TRY IT — A word-for-word restatement of the full listing is required.

DATA LISTING —
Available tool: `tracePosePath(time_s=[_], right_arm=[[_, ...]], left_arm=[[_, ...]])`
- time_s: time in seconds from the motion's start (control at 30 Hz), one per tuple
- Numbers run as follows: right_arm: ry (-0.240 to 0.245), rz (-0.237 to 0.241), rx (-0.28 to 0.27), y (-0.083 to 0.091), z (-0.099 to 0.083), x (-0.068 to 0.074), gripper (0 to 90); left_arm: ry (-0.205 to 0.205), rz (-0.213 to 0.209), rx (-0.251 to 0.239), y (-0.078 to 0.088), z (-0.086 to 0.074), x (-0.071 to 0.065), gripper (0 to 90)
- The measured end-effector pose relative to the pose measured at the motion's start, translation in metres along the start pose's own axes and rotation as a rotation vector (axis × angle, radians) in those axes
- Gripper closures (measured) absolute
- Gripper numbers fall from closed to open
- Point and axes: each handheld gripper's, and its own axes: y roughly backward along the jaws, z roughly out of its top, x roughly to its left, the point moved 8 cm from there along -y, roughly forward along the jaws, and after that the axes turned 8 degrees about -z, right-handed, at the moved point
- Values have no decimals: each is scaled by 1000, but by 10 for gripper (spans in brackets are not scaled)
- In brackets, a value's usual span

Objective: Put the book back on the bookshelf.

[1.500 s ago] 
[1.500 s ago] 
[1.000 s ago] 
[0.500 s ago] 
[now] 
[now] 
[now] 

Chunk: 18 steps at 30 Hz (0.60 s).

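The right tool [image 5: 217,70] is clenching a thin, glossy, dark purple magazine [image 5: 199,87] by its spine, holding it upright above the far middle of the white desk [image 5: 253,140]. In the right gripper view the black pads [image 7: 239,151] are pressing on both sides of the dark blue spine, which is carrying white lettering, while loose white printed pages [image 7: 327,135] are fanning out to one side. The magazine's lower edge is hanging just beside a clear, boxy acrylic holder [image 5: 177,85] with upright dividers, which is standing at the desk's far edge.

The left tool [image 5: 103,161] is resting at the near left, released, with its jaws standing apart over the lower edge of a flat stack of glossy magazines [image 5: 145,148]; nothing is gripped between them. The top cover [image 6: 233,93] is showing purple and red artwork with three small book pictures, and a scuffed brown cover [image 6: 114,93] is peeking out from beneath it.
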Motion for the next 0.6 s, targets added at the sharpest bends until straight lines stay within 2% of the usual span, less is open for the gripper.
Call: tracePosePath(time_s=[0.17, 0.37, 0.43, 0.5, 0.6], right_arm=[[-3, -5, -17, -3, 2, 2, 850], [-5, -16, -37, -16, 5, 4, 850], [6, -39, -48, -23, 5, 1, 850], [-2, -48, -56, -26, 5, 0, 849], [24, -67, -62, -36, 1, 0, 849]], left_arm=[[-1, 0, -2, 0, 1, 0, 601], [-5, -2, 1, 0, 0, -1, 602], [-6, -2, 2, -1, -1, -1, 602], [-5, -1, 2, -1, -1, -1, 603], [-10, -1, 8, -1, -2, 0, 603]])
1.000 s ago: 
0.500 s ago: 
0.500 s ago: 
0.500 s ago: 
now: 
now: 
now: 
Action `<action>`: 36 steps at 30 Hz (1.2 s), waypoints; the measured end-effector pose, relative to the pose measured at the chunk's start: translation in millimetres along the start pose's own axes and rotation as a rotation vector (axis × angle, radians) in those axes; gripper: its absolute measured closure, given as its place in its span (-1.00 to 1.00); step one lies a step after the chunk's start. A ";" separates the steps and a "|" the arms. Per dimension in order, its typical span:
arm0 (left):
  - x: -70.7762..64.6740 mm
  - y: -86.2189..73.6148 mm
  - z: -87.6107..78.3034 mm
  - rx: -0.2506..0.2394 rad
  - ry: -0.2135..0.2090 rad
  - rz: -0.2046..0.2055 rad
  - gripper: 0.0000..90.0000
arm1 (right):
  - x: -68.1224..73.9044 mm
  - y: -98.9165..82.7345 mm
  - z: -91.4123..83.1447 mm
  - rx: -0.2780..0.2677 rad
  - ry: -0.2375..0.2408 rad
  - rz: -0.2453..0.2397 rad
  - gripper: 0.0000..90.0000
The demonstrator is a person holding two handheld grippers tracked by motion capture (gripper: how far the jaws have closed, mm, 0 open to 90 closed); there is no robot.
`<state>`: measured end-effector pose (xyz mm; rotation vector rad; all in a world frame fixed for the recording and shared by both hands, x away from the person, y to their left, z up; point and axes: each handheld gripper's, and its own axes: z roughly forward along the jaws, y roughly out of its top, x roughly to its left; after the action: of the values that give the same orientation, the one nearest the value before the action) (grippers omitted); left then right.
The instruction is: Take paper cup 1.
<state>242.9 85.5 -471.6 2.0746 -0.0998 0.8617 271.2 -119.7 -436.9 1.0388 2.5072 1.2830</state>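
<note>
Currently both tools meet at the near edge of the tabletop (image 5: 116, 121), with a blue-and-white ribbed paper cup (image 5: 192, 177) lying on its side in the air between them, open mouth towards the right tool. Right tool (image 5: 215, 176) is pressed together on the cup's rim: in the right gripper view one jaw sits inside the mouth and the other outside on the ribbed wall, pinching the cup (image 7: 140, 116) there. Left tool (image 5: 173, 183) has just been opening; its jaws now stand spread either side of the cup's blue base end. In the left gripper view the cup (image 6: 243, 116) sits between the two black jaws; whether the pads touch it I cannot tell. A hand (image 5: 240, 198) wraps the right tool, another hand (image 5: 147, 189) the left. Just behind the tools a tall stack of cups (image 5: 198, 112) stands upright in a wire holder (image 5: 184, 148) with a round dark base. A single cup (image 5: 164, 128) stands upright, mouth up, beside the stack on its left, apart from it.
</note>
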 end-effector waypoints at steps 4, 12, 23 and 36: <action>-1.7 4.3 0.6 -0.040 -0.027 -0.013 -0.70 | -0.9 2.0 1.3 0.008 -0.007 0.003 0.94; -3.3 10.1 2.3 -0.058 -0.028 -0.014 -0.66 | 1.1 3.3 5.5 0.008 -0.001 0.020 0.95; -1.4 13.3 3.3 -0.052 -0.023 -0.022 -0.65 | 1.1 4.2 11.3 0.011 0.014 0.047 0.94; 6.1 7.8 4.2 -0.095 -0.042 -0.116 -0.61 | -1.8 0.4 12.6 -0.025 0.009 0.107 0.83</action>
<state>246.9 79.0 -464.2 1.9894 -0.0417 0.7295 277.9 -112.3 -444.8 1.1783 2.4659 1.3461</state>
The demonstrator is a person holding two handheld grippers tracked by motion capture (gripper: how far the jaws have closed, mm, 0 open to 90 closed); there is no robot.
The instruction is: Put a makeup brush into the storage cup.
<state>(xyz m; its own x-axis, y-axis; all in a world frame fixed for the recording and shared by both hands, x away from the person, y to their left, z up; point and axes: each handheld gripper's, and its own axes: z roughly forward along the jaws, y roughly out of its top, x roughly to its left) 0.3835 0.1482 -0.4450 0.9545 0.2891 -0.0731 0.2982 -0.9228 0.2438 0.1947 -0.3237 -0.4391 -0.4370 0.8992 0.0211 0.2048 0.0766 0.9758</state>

SOLUTION FOR THIS PROBLEM —
Available tool: `tracePosePath(time_s=[_], right_arm=[[_, ...]], left_arm=[[_, ...]])`
- time_s: time in seconds from the motion's start (control at 30 Hz), one per tuple
- Numbers run as follows: right_arm: ry (-0.240 to 0.245), rz (-0.237 to 0.241), rx (-0.28 to 0.27), y (-0.083 to 0.091), z (-0.099 to 0.083), x (-0.068 to 0.074), gripper (0 to 90); left_arm: ry (-0.205 to 0.205), rz (-0.213 to 0.209), rx (-0.251 to 0.239), y (-0.078 to 0.088), z (-0.086 to 0.074), x (-0.071 to 0.065), gripper (0 to 90)
- The measured end-effector pose relative to the pose measured at the motion's start, translation in metres along the start pose's own axes and rotation as a rotation vector (axis × angle, radians) in those axes
- Gripper closures (measured) absolute
- Gripper numbers fall from closed to open
- Point and axes: each handheld gripper's, and its own axes: y roughly backward along the jaws, z roughly out of its top, x roughly to its left, the point moved 8 cm from there along -y, roughly forward along the jaws, and after that the axes turned 8 degrees about -z, right-handed, at the moved point
- Values have no decimals: each is scaled by 1000, but by 10 for gripper (spans in brackets are not scaled)
- In brackets, a value's usual span

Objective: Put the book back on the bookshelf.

[1.500 s ago] 
[1.500 s ago] 
[1.000 s ago] 
[0.500 s ago] 
[now] 
[now] 
[now] 

Chunk: 18 steps at 30 Hz (0.60 s).

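The right tool [image 5: 217,70] is clenching a thin, glossy, dark purple magazine [image 5: 199,87] by its spine, holding it upright above the far middle of the white desk [image 5: 253,140]. In the right gripper view the black pads [image 7: 239,151] are pressing on both sides of the dark blue spine, which is carrying white lettering, while loose white printed pages [image 7: 327,135] are fanning out to one side. The magazine's lower edge is hanging just beside a clear, boxy acrylic holder [image 5: 177,85] with upright dividers, which is standing at the desk's far edge.

The left tool [image 5: 103,161] is resting at the near left, released, with its jaws standing apart over the lower edge of a flat stack of glossy magazines [image 5: 145,148]; nothing is gripped between them. The top cover [image 6: 233,93] is showing purple and red artwork with three small book pictures, and a scuffed brown cover [image 6: 114,93] is peeking out from beneath it.
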Motion for the next 0.6 s, targets added at the sharpest bends until straight lines stay within 2% of the usual span, less is open for the gripper.
Call: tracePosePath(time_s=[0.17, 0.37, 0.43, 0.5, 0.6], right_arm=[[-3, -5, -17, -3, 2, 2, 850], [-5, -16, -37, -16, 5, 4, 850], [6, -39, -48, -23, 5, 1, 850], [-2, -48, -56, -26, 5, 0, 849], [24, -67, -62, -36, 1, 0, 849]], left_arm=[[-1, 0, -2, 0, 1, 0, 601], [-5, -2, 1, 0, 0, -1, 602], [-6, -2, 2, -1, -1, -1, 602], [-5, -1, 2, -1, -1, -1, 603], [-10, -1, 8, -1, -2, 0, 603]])
1.000 s ago: 
0.500 s ago: 
0.500 s ago: 
0.500 s ago: 
now: 
now: 
now: 
Action `<action>`: 36 steps at 30 Hz (1.2 s), waypoints; the measured end-effector pose, relative to the pose measured at the chunk's start: translation in millimetres along the start pose's own axes and rotation as a rotation vector (axis × angle, radians) in those axes; gripper: its absolute measured closure, given as its place in its span (-1.00 to 1.00); step one lies a step after the chunk's start. A ";" separates the steps and a "|" the arms. Per dimension in order, its typical span:
arm0 (left):
  - x: -70.7762..64.6740 mm
  - y: -86.2189..73.6148 mm
  - z: -87.6107..78.3034 mm
  - rx: -0.2506..0.2394 rad
  - ry: -0.2135..0.2090 rad
  - rz: -0.2046..0.2055 rad
  - gripper: 0.0000..90.0000
arm1 (right):
  - x: -68.1224..73.9044 mm
  - y: -98.9165..82.7345 mm
  - z: -91.4123..83.1447 mm
  - rx: -0.2780..0.2677 rad
  - ry: -0.2375..0.2408 rad
  - rz: -0.2453..0.2397 rad
  - gripper: 0.0000..90.0000
The demonstrator is a person holding two handheld grippers tracked by motion capture (gripper: how far the jaws have closed, mm, 0 open to 90 closed); there is no robot.
`<state>`: measured end-effector pose (xyz mm; rotation vector rad; all in a world frame fixed for the recording and shared by both hands, x away from the person, y to their left, z up; point and axes: each handheld gripper's, and its own axes: z roughly forward along the jaws, y roughly out of its top, x roughly to its left; after the action: of the values that give the same orientation, the one nearest the value before the action) (grippers omitted); left then right.
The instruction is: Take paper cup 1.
<state>242.9 85.5 -471.6 2.0746 -0.0998 0.8617 271.2 -119.7 -436.9 1.0388 2.5072 1.2830</state>
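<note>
Currently both tools meet at the near edge of the tabletop (image 5: 116, 121), with a blue-and-white ribbed paper cup (image 5: 192, 177) lying on its side in the air between them, open mouth towards the right tool. Right tool (image 5: 215, 176) is pressed together on the cup's rim: in the right gripper view one jaw sits inside the mouth and the other outside on the ribbed wall, pinching the cup (image 7: 140, 116) there. Left tool (image 5: 173, 183) has just been opening; its jaws now stand spread either side of the cup's blue base end. In the left gripper view the cup (image 6: 243, 116) sits between the two black jaws; whether the pads touch it I cannot tell. A hand (image 5: 240, 198) wraps the right tool, another hand (image 5: 147, 189) the left. Just behind the tools a tall stack of cups (image 5: 198, 112) stands upright in a wire holder (image 5: 184, 148) with a round dark base. A single cup (image 5: 164, 128) stands upright, mouth up, beside the stack on its left, apart from it.
</note>
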 end-effector waypoints at steps 4, 12, 23 and 36: <action>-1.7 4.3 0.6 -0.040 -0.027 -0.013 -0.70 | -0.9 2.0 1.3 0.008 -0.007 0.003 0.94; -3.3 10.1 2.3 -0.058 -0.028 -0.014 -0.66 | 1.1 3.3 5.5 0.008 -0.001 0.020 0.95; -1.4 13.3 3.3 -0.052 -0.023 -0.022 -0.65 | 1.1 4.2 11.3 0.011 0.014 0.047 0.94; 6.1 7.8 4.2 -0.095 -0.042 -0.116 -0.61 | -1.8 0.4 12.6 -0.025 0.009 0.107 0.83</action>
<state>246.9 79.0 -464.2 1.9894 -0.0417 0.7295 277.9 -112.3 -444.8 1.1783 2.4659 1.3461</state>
The demonstrator is a person holding two handheld grippers tracked by motion capture (gripper: how far the jaws have closed, mm, 0 open to 90 closed); there is no robot.
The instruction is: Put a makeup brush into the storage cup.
<state>(xyz m; its own x-axis, y-axis; all in a world frame fixed for the recording and shared by both hands, x away from the person, y to their left, z up; point and axes: each handheld gripper's, and its own axes: z roughly forward along the jaws, y roughly out of its top, x roughly to its left) 0.3835 0.1482 -0.4450 0.9545 0.2891 -0.0731 0.2982 -0.9228 0.2438 0.1947 -0.3237 -0.4391 -0.4370 0.8992 0.0211 0.2048 0.0766 0.9758</state>

Output for this exercise is now complete.